Full Calculator Example

alpaca/Theory/Full Calculator Example

The preceding theory pages have built up each component of the compiler pipeline: tokens and lexical analysis, context-free grammars, LR parsing mechanics, conflict resolution, and semantic actions. This page assembles all the pieces into a working arithmetic calculator — the same grammar used throughout the tutorial, now fully resolved and evaluating. Follow the steps below from grammar definition to the evaluated result 7.0.

Step 1: The Lexer

CalcLexer tokenizes arithmetic expressions into the seven token classes introduced in Tokens and Lexemes.

import alpaca.*

val CalcLexer = lexer:
  case num @ "[0-9]+(\\.[0-9]+)?" => Token["NUMBER"](num.toDouble)
  case "\\+" => Token["PLUS"]
  case "-" => Token["MINUS"]
  case "\\*" => Token["TIMES"]
  case "/" => Token["DIVIDE"]
  case "\\(" => Token["LPAREN"]
  case "\\)" => Token["RPAREN"]
  case "\\s+" => Token.Ignored

Step 2: The Grammar

The calculator grammar (from Context-Free Grammars) defines arithmetic expressions with four binary operators and parentheses:

Expr  → Expr PLUS Expr
      | Expr MINUS Expr
      | Expr TIMES Expr
      | Expr DIVIDE Expr
      | LPAREN Expr RPAREN
      | NUMBER

root  → Expr

This grammar is ambiguous — the expression 1 + 2 * 3 can be parsed in two ways depending on which Expr is expanded first (see Context-Free Grammars for the parse tree, and Conflicts & Disambiguation for the theory). Mapping it directly to Alpaca without conflict resolution causes a compile error.

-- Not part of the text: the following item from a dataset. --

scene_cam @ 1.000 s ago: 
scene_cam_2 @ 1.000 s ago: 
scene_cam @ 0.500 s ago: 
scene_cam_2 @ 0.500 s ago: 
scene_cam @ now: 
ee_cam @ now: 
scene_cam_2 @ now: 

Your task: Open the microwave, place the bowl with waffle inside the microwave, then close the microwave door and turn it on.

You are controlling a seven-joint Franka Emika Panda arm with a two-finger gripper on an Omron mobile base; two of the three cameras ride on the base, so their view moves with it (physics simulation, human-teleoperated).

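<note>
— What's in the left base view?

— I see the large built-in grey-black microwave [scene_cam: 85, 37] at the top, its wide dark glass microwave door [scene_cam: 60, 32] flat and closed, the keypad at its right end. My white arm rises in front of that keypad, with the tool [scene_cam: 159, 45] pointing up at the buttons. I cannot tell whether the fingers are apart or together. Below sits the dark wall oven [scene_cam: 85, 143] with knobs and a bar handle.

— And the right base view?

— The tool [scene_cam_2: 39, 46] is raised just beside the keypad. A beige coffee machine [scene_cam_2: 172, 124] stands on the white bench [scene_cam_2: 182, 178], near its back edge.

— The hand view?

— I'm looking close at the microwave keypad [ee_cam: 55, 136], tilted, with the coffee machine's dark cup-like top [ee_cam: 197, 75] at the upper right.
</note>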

Step 3: The First Attempt — Compile Error

The bare CalcParser definition — grammar productions with semantic actions but no conflict resolution — triggers a compile error:

import alpaca.*

object CalcParser extends Parser:
  val Expr: Rule[Double] = rule(
    "plus"  { case (Expr(a), CalcLexer.PLUS(_),   Expr(b)) => a + b },
    "minus" { case (Expr(a), CalcLexer.MINUS(_),  Expr(b)) => a - b },
    "times" { case (Expr(a), CalcLexer.TIMES(_),  Expr(b)) => a * b },
    "div"   { case (Expr(a), CalcLexer.DIVIDE(_), Expr(b)) => a / b },
    { case (CalcLexer.LPAREN(_), Expr(e), CalcLexer.RPAREN(_)) => e },
    { case CalcLexer.NUMBER(n) => n.value },
  )
  val root: Rule[Double] = rule:
    case Expr(v) => v
// ↑ Compile error: ShiftReduceConflict

The compile error message:

Shift "PLUS ($plus)" vs Reduce Expr -> Expr PLUS ($plus) Expr
In situation like:
Expr PLUS ($plus) Expr PLUS ($plus) ...
Consider marking production Expr -> Expr PLUS ($plus) Expr to be before or after "PLUS ($plus)"

The parser does not know whether 1 + 2 + 3 should reduce 1 + 2 first (left-associative) or shift the second + first. This is a shift/reduce conflict — both actions are valid for the same parse state and lookahead. See Conflicts & Disambiguation for the formal theory.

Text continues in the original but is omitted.